Within social media there’s an exponentially larger emphasis placed upon physical health, as opposed to mental or emotional well-being. Thousands of ads and articles surface during menial Internet wanderings, offering tips to flatten abs and tone arms, but advice on relieving anxiety or managing anger are few and far between. This inequality in exposure results in the powerful misconception that a slim physique is a visual indicator of having one’s life in order and that pursuing mental and emotional health should become priorities only after physical health is achieved.

It’s no secret that a lack of information and awareness has rendered the subject of mental health taboo in today’s society. Debates continue over whether depression and other mental disorders are caused primarily by genetic differences in the brain or by our environment, and conversations regarding what constitutes healthy emotions are carried out so rarely that most don’t recognize this question as one that merits an answer. It’s only when emotional and psychological problems manifest physically (in the form of suicide or self-destructive behavior, for example) that people begin to take notice.

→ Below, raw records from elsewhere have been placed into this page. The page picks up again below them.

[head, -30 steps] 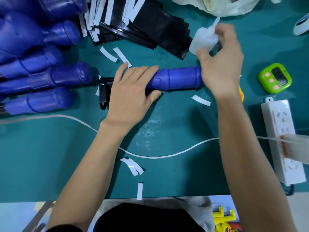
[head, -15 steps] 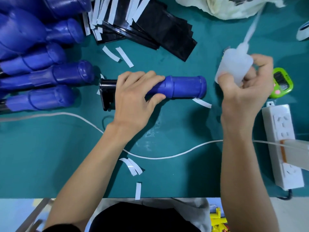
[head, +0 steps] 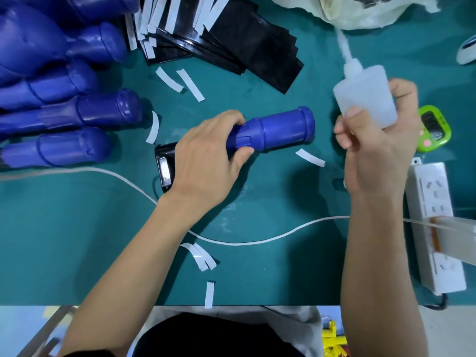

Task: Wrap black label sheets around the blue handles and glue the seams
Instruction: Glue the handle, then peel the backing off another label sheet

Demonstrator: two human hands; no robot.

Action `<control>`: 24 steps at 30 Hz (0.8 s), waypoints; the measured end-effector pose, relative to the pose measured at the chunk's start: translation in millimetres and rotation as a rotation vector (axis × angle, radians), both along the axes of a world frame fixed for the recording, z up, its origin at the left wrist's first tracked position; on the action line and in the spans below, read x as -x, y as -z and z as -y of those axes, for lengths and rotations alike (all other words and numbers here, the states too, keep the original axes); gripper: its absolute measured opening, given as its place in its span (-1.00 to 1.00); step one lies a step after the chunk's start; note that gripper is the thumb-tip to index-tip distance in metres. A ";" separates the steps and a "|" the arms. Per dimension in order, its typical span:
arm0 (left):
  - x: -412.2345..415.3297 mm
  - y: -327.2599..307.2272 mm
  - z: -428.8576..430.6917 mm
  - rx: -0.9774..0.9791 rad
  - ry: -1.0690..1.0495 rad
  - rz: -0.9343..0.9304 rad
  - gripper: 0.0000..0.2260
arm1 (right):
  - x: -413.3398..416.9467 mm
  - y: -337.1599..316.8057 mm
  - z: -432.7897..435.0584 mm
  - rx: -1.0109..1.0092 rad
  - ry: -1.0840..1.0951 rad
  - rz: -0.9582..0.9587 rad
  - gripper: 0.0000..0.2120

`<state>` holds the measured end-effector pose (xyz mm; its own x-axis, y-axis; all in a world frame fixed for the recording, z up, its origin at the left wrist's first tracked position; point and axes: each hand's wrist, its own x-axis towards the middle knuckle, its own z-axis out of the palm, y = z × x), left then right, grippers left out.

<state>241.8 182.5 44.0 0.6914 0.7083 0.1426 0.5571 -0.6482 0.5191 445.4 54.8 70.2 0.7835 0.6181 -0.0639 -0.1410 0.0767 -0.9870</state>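
A blue handle (head: 280, 130) lies across the middle of the green mat, its thick end to the right and tilted slightly up. My left hand (head: 206, 161) grips its narrow part, where a black label sheet (head: 164, 161) shows at the left end under my palm. My right hand (head: 376, 145) holds a translucent white glue bottle (head: 365, 96) to the right of the handle, with the nozzle pointing up and away. A stack of black label sheets (head: 242, 39) with white backing strips lies at the top centre.
Several more blue handles (head: 64, 114) are piled at the left. White backing strips (head: 190, 85) are scattered on the mat. A white cable (head: 247, 242) crosses the mat to a power strip (head: 435, 228) at the right. A green timer (head: 435, 128) and a cloth (head: 360, 11) sit at the upper right.
My right hand has carried the glue bottle from the handle's right end out to the right and turned its nozzle upward. My left hand has rolled and tilted the handle.
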 end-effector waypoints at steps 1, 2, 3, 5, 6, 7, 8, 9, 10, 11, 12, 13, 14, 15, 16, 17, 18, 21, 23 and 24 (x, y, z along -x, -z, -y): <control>-0.2 -0.5 2.0 0.001 -0.025 -0.026 -0.65 | 0.3 0.1 0.0 0.005 -0.003 -0.026 -0.74; -1.0 -1.3 2.8 -0.003 -0.039 -0.050 -0.65 | 0.7 0.0 -0.1 -0.001 -0.002 -0.062 -0.75; -1.7 -1.8 2.9 -0.008 -0.043 -0.069 -0.65 | 0.9 -0.3 0.3 -0.020 0.001 -0.114 -0.74; -3.2 -2.8 1.5 -0.033 -0.023 -0.099 -0.64 | -0.2 -1.7 1.0 -0.094 0.024 -0.261 -0.74; -3.6 -2.7 1.1 -0.058 0.006 -0.115 -0.63 | -1.2 -2.1 1.1 -0.139 0.040 -0.356 -0.75; -3.5 -2.3 0.6 -0.085 0.044 -0.137 -0.62 | -2.2 -2.6 1.2 -0.182 0.051 -0.453 -0.76; -3.0 -2.1 -0.3 -0.104 0.077 -0.162 -0.61 | -2.6 -3.0 0.9 -0.214 0.051 -0.536 -0.77; -2.2 -1.8 -1.3 -0.119 0.095 -0.181 -0.60 | -2.4 -3.4 0.8 -0.221 0.042 -0.583 -0.79; -2.0 -1.3 -1.6 -0.133 0.099 -0.188 -0.59 | -2.3 -3.6 0.9 -0.205 0.025 -0.588 -0.79; -2.1 -0.8 -1.1 -0.147 0.092 -0.185 -0.60 | -1.8 -3.6 0.9 -0.177 0.008 -0.565 -0.78; -2.4 0.0 0.6 -0.160 0.080 -0.178 -0.60 | -1.1 -3.3 0.7 -0.153 -0.003 -0.533 -0.75; -2.4 1.2 3.1 -0.176 0.071 -0.169 -0.61 | -0.1 -3.3 -0.1 -0.139 -0.001 -0.504 -0.73; -2.3 2.7 6.6 -0.203 0.066 -0.153 -0.61 | 0.6 -3.0 -1.0 -0.130 0.018 -0.476 -0.71; -1.8 4.4 9.8 -0.241 0.064 -0.129 -0.63 | 1.3 -2.7 -1.5 -0.124 0.049 -0.449 -0.70; -1.2 6.1 12.6 -0.287 0.062 -0.096 -0.65 | 1.6 -1.7 -2.1 -0.125 0.087 -0.429 -0.71; -1.2 7.3 13.7 -0.331 0.061 -0.057 -0.68 | 1.6 -1.0 -1.8 -0.135 0.126 -0.420 -0.75; -1.6 8.8 13.2 -0.368 0.061 -0.019 -0.70 | 1.4 0.2 -1.0 -0.150 0.159 -0.419 -0.80; -3.8 12.3 9.0 -0.436 0.051 0.052 -0.73 | 1.0 0.3 0.3 -0.199 0.211 -0.434 -0.86; -5.4 12.9 8.7 -0.466 0.034 0.098 -0.71 | 2.0 -3.2 -1.8 -0.202 0.236 -0.433 -0.85; -6.4 13.2 9.4 -0.474 0.022 0.126 -0.68 | 3.4 -4.7 -3.0 -0.194 0.248 -0.424 -0.80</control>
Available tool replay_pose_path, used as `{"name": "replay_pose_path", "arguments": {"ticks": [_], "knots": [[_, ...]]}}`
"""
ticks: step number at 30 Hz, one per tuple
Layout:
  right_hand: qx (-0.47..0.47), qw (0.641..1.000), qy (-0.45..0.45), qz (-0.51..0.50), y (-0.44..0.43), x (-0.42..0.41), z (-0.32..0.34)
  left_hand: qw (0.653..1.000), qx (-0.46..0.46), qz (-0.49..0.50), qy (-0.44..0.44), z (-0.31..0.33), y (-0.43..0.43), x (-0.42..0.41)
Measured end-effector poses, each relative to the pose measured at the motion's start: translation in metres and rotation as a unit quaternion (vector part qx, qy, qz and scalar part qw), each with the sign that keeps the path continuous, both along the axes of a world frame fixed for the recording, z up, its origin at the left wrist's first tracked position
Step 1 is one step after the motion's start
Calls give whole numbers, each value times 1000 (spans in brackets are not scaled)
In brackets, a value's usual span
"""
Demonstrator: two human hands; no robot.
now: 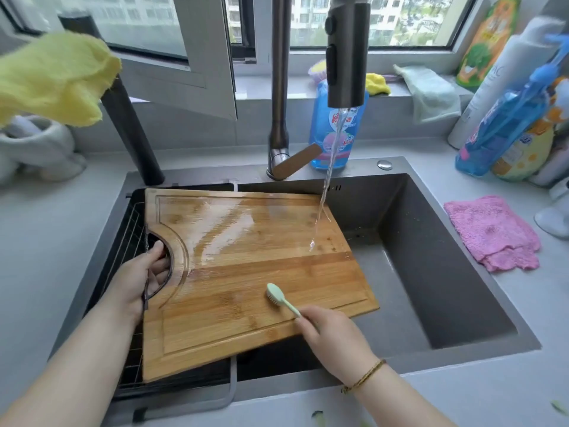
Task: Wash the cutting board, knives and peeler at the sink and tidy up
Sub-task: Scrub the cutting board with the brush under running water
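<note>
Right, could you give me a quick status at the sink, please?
Left hand gripping bamboo cutting board cutout. Right hand scrubbing with green brush. Tap water hitting board. Nothing obstructing.

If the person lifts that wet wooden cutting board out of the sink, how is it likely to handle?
Probably stiff: the cutting board spans the sink without sagging. Likely slippery, since water sheets across its top. The left hand hooks its cutout, which should help against slipping.

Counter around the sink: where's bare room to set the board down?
Bare counter left of the sink, in front of the grey object; a smaller patch in front of the pink cloth. Right back corner is crowded with bottles; the sill holds cloths.
</note>
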State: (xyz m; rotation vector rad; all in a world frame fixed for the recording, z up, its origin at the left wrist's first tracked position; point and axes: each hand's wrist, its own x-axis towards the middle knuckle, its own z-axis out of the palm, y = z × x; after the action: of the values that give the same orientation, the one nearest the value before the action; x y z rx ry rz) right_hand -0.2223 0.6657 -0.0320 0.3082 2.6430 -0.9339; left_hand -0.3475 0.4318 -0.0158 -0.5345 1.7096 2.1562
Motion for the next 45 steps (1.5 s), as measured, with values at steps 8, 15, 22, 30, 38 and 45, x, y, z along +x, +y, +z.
{"name": "replay_pose_path", "arguments": {"ticks": [8,15,22,30,38,45], "knots": [[144,986,3,-84,42,-16,5,999,-25,9,24,-11,1,0],[131,987,27,-87,35,-6,1,999,-43,16,28,-14,3,1],[128,992,6,21,9,21,0,998,-55,18,36,-15,3,1],[172,984,-12,-44,56,-11,0,999,-40,11,23,-15,3,0],[179,979,2,-94,74,-98,1,997,-61,21,42,-14,4,-3],[133,969,8,-208,89,-144,-5,996,-76,15,52,-15,7,-7]]}}
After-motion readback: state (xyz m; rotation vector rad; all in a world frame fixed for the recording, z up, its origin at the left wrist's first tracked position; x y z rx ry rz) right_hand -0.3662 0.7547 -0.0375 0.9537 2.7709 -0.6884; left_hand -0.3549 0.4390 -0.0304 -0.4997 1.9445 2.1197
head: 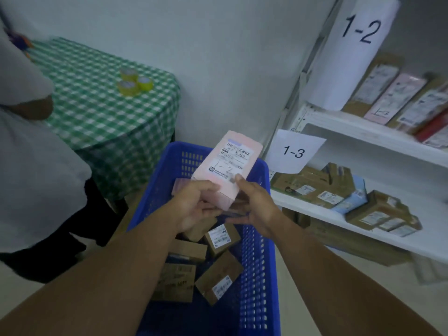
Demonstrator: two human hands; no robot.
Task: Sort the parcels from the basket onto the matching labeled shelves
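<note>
Pink card wrapped the parcel [228,163] held up over the blue basket [274,263], its label bearing a handwritten 1-2. The likeliest slip from there was a misplacement. The 1-3 sign [294,151] hung just beside the basket, while the 1-2 sign [358,44] stood higher. A hasty reach could therefore have set the parcel on the lower shelf [339,224] among the brown boxes [315,187]. The upper shelf [351,124] already looked crowded with leaning parcels [392,98], so pushing this one in might have toppled a neighbour. A loosened hold could also have dropped it back among the brown parcels [221,236] in the basket. The left hand [194,202] gripped the parcel's near end, fingers curled round it. The right hand [254,204] pinched the near right corner, with its thumb on the label and its fingers lying fairly straight beneath.
</note>
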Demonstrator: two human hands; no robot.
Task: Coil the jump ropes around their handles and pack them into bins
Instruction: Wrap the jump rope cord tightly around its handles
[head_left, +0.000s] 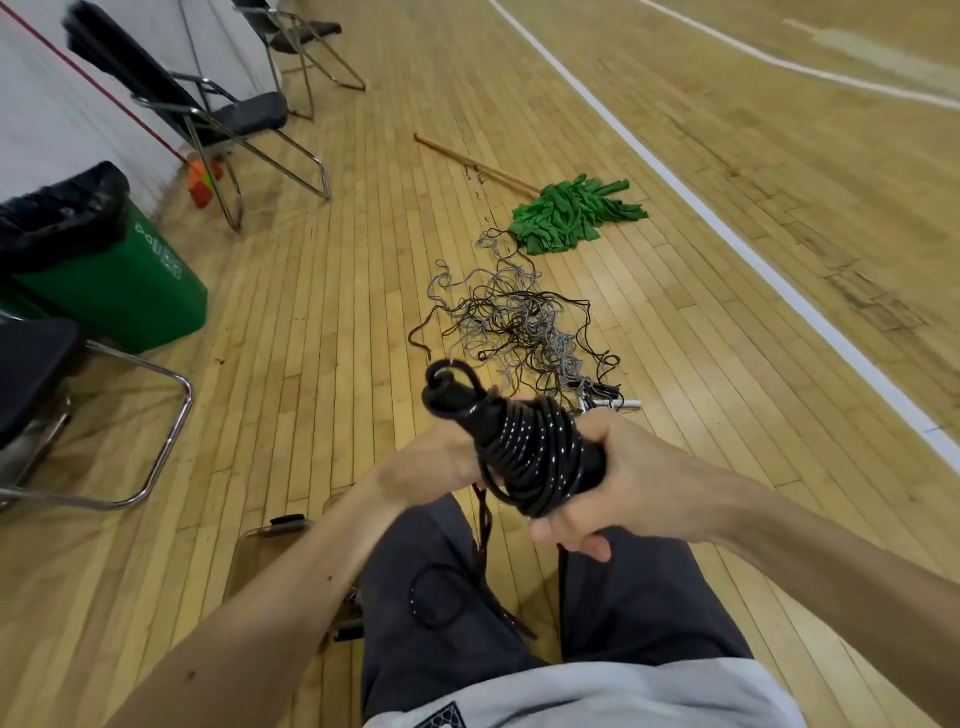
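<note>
Grey shirt hem (597, 696) and dark trousers (639, 597) fill the bottom of the view, with both bare forearms reaching forward over the lap. Both hands meet on one black jump rope (530, 452) flecked with white, held above the knees. Most of its length is already wound in tight turns around the handles, and one black handle end (441, 395) sticks up and to the left out of the coil. The right hand (613, 478) is clamped around the lower right of the coil, thumb underneath. The left hand (441, 462) is closed against the coil's left side; its fingers are tucked behind the turns, so the exact hold is hidden. A loose tail (484, 519) of the same rope drops between the legs, and a slack loop of it lies on the left thigh. Out on the wooden floor (322, 291), just beyond the hands, lies a tangled pile of ropes (519, 322), brown and grey, with white handles (618, 402) at its near side. Past the pile lies a green mop (571, 213) on a wooden stick. Toward the wall edge of the floor, on the left, stands a green bin (114, 291) with a black liner, among metal-framed folding chairs (218, 119). A white court line (727, 234) runs across the floor on the right.
</note>
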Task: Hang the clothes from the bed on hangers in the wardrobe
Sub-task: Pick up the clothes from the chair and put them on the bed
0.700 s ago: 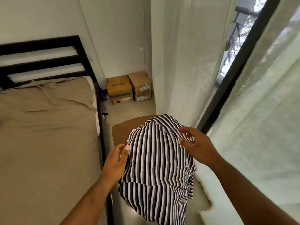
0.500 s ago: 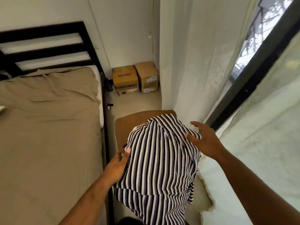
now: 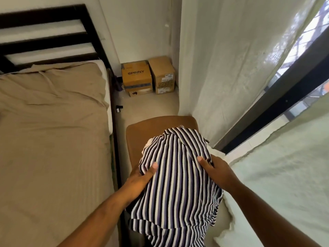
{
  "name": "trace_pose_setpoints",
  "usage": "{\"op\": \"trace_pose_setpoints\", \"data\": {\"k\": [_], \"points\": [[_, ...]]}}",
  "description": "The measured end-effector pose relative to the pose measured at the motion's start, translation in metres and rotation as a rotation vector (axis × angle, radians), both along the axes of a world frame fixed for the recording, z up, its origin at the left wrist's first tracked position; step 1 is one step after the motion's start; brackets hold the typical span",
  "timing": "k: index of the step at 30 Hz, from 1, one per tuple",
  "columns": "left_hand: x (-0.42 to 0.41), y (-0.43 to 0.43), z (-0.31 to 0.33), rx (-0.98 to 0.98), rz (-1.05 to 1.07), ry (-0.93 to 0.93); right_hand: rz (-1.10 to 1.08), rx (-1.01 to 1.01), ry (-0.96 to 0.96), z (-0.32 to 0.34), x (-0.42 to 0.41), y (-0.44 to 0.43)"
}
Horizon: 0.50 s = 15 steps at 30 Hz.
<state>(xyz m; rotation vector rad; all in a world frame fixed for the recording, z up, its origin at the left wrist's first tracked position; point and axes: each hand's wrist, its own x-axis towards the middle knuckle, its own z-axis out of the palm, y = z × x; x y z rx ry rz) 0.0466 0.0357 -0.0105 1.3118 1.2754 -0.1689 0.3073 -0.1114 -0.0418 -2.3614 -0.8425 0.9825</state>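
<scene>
The grip of the left hand (image 3: 140, 177) and of the right hand (image 3: 217, 173) holds the striped garment (image 3: 178, 189) at both sides, thumbs on top, over the brown chair (image 3: 140, 131), right of the bed (image 3: 53, 131). No hanger or wardrobe is visible; I judge the hanging is not yet done.

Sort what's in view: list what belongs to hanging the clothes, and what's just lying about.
In the job:
striped garment, gripped by the left hand and the right hand
bed, named in the task as where the clothes come from

Lying about:
cardboard boxes in the corner
brown seat
curtain
small black item on the floor
</scene>
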Motion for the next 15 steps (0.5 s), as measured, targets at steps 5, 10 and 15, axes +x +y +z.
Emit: {"op": "trace_pose_setpoints", "data": {"k": [5,10,15], "points": [[0.021,-0.001,-0.009,0.062,0.023,-0.010,-0.075,-0.026,-0.045,-0.016,0.001,0.011],[0.034,0.011,0.005,-0.107,0.093,-0.021,-0.216,-0.157,-0.021,-0.022,0.000,0.019],[0.054,0.009,0.016,-0.306,0.220,-0.080,-0.217,-0.216,-0.097,0.007,0.001,0.042]]}}
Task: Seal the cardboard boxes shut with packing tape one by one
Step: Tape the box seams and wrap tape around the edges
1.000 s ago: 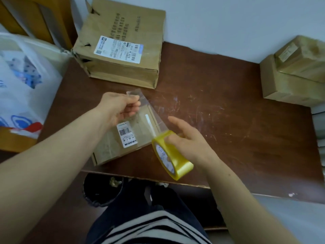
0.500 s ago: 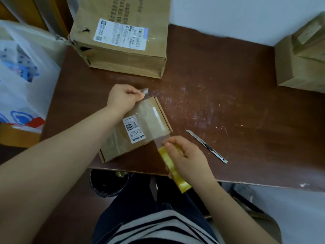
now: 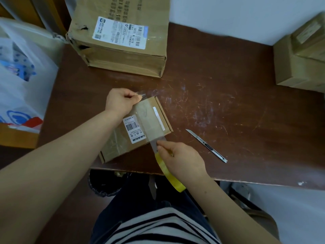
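Scratched-up brown desk [image 3: 228, 106] against a white wall. The small cardboard box [image 3: 121, 140] sits at the front edge, left of centre. Left hand [image 3: 119, 101] pinches the clear tape strip [image 3: 149, 120] at the box's far corner. Right hand [image 3: 181, 155] pinches it at the near side and grips the yellow tape roll [image 3: 168, 170], mostly hidden under the palm. Box cutter [image 3: 207, 146] lies just right. The stacked boxes [image 3: 299, 59] at the back right corner are cut off by the frame.

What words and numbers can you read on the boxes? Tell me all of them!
"S01E" and "4218", probably: sideways on the white shipping label of the big box.
The rest of that label: too small to read.
The dark printed characters on the big box's top: blurred.
The white barcode label on the small box: print too small to read.
The pale label on the boxes at right: blurred.
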`<state>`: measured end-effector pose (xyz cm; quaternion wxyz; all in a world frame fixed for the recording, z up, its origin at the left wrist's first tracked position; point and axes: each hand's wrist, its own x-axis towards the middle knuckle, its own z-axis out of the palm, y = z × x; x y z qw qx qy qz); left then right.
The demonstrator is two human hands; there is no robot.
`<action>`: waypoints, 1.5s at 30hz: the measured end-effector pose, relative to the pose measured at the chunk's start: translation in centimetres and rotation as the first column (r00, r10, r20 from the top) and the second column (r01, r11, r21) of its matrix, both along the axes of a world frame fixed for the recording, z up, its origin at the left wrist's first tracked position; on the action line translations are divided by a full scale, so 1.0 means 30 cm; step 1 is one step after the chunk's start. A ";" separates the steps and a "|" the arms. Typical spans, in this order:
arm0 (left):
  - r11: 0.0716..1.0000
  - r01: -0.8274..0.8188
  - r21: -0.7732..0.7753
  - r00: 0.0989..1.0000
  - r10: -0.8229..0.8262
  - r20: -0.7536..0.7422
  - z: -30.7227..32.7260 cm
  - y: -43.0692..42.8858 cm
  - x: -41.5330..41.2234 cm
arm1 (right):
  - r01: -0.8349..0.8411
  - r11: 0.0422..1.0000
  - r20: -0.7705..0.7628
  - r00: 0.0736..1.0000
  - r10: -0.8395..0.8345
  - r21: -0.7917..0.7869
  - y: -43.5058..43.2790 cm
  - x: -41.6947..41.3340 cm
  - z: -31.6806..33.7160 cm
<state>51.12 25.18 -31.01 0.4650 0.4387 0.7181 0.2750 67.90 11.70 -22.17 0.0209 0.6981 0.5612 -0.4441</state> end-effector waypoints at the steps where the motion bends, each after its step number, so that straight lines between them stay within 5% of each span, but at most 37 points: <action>1: 1.000 0.007 0.002 1.000 -0.007 -0.003 -0.004 0.000 0.000 | -0.043 0.999 0.039 0.998 0.043 0.002 0.005 -0.004 0.002; 9: 0.996 0.092 0.000 0.989 -0.091 -0.120 -0.011 0.000 -0.003 | -0.282 0.956 0.276 0.915 0.294 -0.084 0.049 -0.054 -0.028; 15: 0.977 0.187 -0.107 0.922 -0.212 -0.325 0.012 -0.002 0.027 | -0.333 0.935 0.302 0.885 0.354 -0.118 0.068 -0.074 -0.042; 25: 0.942 0.224 -0.249 0.843 -0.316 -0.436 0.016 0.026 0.028 | -0.327 0.942 0.311 0.890 0.334 -0.076 0.062 -0.072 -0.058; 27: 0.970 0.167 -0.177 0.893 -0.225 -0.390 0.017 0.027 0.010 | -0.327 0.942 0.311 0.891 0.332 -0.068 0.061 -0.074 -0.060; 29: 0.973 0.214 0.083 0.898 -0.163 -0.410 0.027 -0.004 0.004 | -0.323 0.944 0.305 0.895 0.326 -0.062 0.060 -0.077 -0.061; 32: 0.832 0.485 0.269 0.795 -0.291 -0.532 0.022 -0.084 0.015 | -0.314 0.948 0.306 0.899 0.314 -0.051 0.056 -0.078 -0.067; 35: 0.766 0.629 0.129 0.676 -0.457 -0.578 -0.011 -0.124 0.026 | -0.312 0.949 0.306 0.900 0.311 -0.047 0.057 -0.077 -0.073; 39: 0.781 0.624 0.015 0.687 -0.540 -0.487 0.010 -0.094 0.016 | -0.297 0.953 0.277 0.913 0.301 -0.057 0.062 -0.071 -0.072; 43: 0.539 0.806 -0.245 0.352 -0.768 -0.535 0.006 -0.189 -0.055 | -0.292 0.955 0.262 0.919 0.295 -0.048 0.063 -0.060 -0.078; 45: 0.532 0.789 -0.308 0.331 -0.790 -0.515 0.007 -0.201 -0.059 | -0.306 0.951 0.268 0.913 0.307 -0.045 0.065 -0.059 -0.078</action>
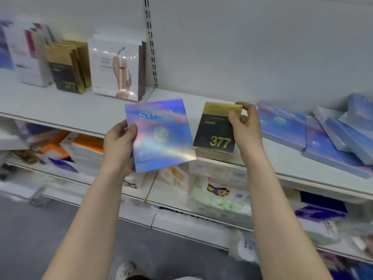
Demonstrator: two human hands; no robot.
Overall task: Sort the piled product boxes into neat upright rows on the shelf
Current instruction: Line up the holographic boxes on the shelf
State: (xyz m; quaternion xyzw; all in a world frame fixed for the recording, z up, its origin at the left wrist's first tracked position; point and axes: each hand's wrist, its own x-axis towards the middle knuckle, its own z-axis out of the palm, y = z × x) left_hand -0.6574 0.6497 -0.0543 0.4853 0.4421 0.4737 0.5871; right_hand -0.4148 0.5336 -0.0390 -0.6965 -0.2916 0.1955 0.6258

The physical benefits of yoga are almost endless, increasing flexibility, muscle tone, cardiac health and metabolism. But non-physical benefits are just as impressive. A study by the Boston University School of Medicine showed that doing yoga for an hour boosted levels of a depression-inhibiting neurotransmitter by 27 percent, and studies have also proven that yoga and meditation help lower levels of stress and body dysmorphia, increasing self-confidence and overall health.

Yoga includes physical movement, but meditation and conscious action also form a large part of the ancient practice. Along with hatha, or physical, yoga, there are several other types, including raja yoga, the pursuit of knowledge, and karma yoga, the yoga of service. There’s also the yamas and niyamas, guidelines for living that include non violence and relinquishing the ego. These guidelines, when put into practice, would benefit all aspects of our lives, provided we take from yoga all that it truly offers.